**WORK ITEM**
Go through the data below. List every line that holds the word "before".

**DATASET EXTRACT**
┌────────
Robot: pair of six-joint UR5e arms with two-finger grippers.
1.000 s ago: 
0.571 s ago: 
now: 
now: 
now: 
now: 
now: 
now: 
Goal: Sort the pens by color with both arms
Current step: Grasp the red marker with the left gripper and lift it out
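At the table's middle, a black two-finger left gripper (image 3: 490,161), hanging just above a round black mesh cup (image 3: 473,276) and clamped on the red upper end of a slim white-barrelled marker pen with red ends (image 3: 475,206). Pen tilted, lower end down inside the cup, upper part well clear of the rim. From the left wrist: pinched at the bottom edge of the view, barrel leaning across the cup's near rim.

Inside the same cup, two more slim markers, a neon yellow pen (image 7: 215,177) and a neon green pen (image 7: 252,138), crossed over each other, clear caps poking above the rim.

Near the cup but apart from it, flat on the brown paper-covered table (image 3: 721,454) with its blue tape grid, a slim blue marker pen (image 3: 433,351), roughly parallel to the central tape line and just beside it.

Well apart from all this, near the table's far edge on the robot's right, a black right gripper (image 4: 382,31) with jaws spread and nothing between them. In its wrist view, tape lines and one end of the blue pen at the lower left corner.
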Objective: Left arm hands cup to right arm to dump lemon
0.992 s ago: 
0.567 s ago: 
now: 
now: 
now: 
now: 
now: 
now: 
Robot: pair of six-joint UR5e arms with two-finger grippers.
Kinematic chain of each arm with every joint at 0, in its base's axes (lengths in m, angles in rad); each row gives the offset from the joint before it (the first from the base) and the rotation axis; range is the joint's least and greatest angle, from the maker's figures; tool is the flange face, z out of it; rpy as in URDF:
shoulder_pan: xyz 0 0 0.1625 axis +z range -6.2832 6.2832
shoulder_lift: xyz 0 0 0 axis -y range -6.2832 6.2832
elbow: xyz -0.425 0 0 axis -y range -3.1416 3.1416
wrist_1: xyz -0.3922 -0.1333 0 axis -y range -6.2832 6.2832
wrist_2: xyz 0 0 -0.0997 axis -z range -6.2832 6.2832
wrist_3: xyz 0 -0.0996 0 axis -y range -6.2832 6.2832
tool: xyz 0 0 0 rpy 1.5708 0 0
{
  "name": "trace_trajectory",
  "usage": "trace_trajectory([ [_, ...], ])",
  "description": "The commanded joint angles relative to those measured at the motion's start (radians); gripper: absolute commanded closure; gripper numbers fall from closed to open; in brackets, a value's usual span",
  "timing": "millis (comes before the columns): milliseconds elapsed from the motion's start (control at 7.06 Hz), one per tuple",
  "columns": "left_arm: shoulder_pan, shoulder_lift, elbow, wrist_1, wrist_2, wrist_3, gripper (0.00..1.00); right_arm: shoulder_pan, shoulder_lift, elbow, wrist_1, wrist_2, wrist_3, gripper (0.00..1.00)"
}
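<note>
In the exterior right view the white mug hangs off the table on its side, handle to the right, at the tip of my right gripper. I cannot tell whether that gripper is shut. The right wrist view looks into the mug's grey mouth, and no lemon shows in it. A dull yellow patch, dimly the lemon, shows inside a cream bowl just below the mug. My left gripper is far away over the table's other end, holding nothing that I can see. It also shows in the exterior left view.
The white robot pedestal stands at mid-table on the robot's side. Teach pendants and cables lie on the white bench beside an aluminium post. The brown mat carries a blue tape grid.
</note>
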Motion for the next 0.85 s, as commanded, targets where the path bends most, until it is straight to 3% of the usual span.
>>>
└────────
**OUTPUT OF THE TASK**
Kinematic chain of each arm with every joint at 0, in its base's axes (lengths in m, angles in rad); each row gives the offset from the joint before it (the first from the base) and the rotation axis; range is the joint's least and greatest angle, from the maker's figures; tool is the flange face, z out of it; rpy as in URDF:
  "timing": "millis (comes before the columns): milliseconds elapsed from the motion's start (control at 7.06 Hz), one per tuple",

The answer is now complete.